→ ABOUT THIS EXERCISE:
With the images removed, write out each record exactly as given.

=== PROVIDED DATA ===

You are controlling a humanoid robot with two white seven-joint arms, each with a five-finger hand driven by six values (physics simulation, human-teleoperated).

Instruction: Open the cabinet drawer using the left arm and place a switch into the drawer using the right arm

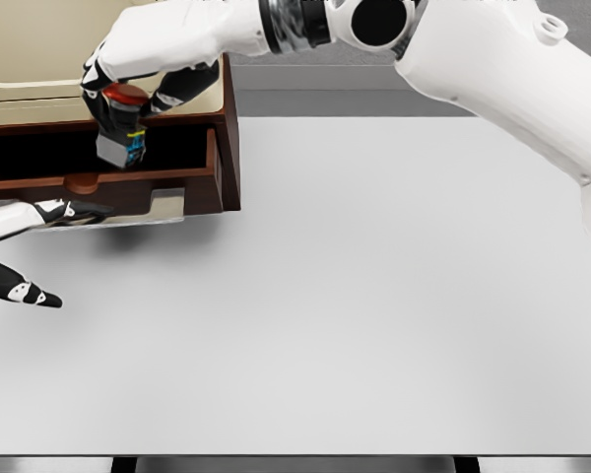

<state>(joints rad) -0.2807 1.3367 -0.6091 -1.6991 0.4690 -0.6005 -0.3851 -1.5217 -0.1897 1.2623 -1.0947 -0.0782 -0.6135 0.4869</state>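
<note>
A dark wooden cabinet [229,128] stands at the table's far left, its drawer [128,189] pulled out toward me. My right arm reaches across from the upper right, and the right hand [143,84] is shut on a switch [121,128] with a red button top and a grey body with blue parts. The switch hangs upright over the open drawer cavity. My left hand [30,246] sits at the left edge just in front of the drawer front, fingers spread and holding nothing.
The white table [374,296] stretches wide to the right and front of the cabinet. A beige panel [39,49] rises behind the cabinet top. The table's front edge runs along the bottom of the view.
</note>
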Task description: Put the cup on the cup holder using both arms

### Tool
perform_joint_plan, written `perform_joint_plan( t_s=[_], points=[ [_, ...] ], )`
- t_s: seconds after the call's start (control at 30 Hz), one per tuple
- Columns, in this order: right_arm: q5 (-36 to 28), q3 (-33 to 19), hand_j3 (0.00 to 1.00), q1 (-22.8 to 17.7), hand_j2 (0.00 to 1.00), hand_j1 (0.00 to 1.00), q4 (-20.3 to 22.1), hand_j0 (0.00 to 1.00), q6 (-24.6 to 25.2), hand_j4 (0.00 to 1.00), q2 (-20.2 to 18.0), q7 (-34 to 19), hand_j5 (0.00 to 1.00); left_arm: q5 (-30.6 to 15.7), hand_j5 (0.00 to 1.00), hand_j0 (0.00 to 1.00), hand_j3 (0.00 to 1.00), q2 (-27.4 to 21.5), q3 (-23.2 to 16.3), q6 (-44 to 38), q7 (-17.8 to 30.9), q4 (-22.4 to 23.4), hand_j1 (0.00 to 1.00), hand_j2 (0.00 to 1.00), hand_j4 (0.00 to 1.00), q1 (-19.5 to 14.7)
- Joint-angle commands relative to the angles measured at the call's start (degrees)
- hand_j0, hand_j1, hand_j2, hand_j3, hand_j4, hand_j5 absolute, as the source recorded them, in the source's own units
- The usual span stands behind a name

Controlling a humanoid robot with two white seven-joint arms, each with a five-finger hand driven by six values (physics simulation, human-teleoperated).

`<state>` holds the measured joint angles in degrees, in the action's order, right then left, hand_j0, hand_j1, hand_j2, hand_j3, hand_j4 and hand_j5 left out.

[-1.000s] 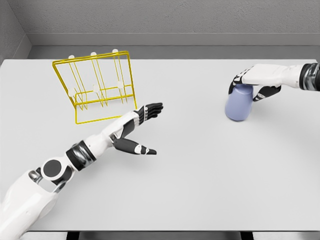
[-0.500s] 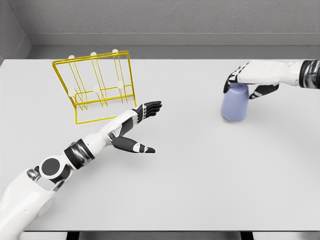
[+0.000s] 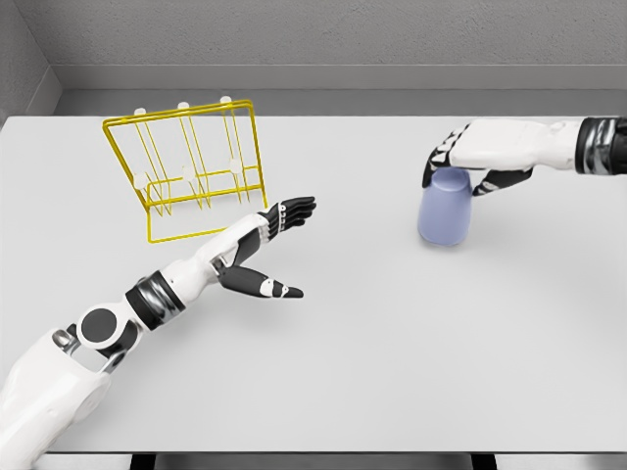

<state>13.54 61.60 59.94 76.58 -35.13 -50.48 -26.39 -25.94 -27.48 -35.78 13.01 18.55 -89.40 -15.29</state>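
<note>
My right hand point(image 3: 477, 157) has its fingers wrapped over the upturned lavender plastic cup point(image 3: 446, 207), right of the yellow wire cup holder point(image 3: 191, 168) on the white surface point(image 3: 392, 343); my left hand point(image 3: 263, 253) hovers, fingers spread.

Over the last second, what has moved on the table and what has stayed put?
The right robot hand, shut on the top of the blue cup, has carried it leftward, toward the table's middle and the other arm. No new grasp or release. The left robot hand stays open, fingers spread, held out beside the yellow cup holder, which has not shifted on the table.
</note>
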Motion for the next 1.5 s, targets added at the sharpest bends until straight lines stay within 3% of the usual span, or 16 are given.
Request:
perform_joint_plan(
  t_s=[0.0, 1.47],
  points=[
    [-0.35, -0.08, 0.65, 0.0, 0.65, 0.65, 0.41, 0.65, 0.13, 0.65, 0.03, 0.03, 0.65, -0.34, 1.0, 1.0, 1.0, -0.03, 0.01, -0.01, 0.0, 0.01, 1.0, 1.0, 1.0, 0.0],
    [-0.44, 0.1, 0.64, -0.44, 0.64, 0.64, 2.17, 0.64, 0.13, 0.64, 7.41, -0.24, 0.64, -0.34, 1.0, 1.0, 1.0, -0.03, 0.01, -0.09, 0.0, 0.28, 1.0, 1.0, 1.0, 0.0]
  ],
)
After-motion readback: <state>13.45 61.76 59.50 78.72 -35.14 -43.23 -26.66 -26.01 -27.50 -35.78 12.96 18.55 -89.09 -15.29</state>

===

→ COMPLETED EXERCISE:
You are controlling a humanoid robot with two white seven-joint arms, each with a five-finger hand driven by six values (physics simulation, human-teleoperated).

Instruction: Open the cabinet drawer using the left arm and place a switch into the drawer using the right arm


<state>(joints rad) -0.2807 1.3367 -0.6091 -1.6991 0.4690 -0.6005 -0.3851 -1.5217 -0.1897 1.2623 -1.0947 -0.0782 -0.6135 0.4869</state>
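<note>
A dark wooden cabinet [229,128] stands at the table's far left, its drawer [128,189] pulled out toward me. My right arm reaches across from the upper right, and the right hand [143,84] is shut on a switch [121,128] with a red button top and a grey body with blue parts. The switch hangs upright over the open drawer cavity. My left hand [30,246] sits at the left edge just in front of the drawer front, fingers spread and holding nothing.
The white table [374,296] stretches wide to the right and front of the cabinet. A beige panel [39,49] rises behind the cabinet top. The table's front edge runs along the bottom of the view.
</note>
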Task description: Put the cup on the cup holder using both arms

### Tool
perform_joint_plan, written `perform_joint_plan( t_s=[_], points=[ [_, ...] ], )`
- t_s: seconds after the call's start (control at 30 Hz), one per tuple
- Columns, in this order: right_arm: q5 (-36 to 28), q3 (-33 to 19), hand_j3 (0.00 to 1.00), q1 (-22.8 to 17.7), hand_j2 (0.00 to 1.00), hand_j1 (0.00 to 1.00), q4 (-20.3 to 22.1), hand_j0 (0.00 to 1.00), q6 (-24.6 to 25.2), hand_j4 (0.00 to 1.00), q2 (-20.2 to 18.0), q7 (-34 to 19), hand_j5 (0.00 to 1.00); left_arm: q5 (-30.6 to 15.7), hand_j5 (0.00 to 1.00), hand_j0 (0.00 to 1.00), hand_j3 (0.00 to 1.00), q2 (-27.4 to 21.5), q3 (-23.2 to 16.3), q6 (-44 to 38), q7 (-17.8 to 30.9), q4 (-22.4 to 23.4), hand_j1 (0.00 to 1.00), hand_j2 (0.00 to 1.00), hand_j4 (0.00 to 1.00), q1 (-19.5 to 14.7)
- Joint-angle commands relative to the angles measured at the call's start (degrees)
- hand_j0, hand_j1, hand_j2, hand_j3, hand_j4, hand_j5 absolute, as the source recorded them, in the source's own units
- The usual span stands behind a name

Controlling a humanoid robot with two white seven-joint arms, each with a five-finger hand driven by six values (physics simulation, human-teleoperated).

`<state>` holds the measured joint angles in degrees, in the action's order, right then left, hand_j0, hand_j1, hand_j2, hand_j3, hand_j4 and hand_j5 left out.

[-1.000s] 
[-0.500s] 
[+0.000s] 

<state>13.54 61.60 59.94 76.58 -35.13 -50.48 -26.39 -25.94 -27.48 -35.78 13.01 18.55 -89.40 -15.29</state>
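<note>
My right hand point(image 3: 477, 157) has its fingers wrapped over the upturned lavender plastic cup point(image 3: 446, 207), right of the yellow wire cup holder point(image 3: 191, 168) on the white surface point(image 3: 392, 343); my left hand point(image 3: 263, 253) hovers, fingers spread.

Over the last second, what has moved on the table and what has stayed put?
The right robot hand, shut on the top of the blue cup, has carried it leftward, toward the table's middle and the other arm. No new grasp or release. The left robot hand stays open, fingers spread, held out beside the yellow cup holder, which has not shifted on the table.
</note>
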Motion for the next 1.5 s, targets added at the sharpest bends until straight lines stay within 3% of the usual span, or 16 are given.
Request:
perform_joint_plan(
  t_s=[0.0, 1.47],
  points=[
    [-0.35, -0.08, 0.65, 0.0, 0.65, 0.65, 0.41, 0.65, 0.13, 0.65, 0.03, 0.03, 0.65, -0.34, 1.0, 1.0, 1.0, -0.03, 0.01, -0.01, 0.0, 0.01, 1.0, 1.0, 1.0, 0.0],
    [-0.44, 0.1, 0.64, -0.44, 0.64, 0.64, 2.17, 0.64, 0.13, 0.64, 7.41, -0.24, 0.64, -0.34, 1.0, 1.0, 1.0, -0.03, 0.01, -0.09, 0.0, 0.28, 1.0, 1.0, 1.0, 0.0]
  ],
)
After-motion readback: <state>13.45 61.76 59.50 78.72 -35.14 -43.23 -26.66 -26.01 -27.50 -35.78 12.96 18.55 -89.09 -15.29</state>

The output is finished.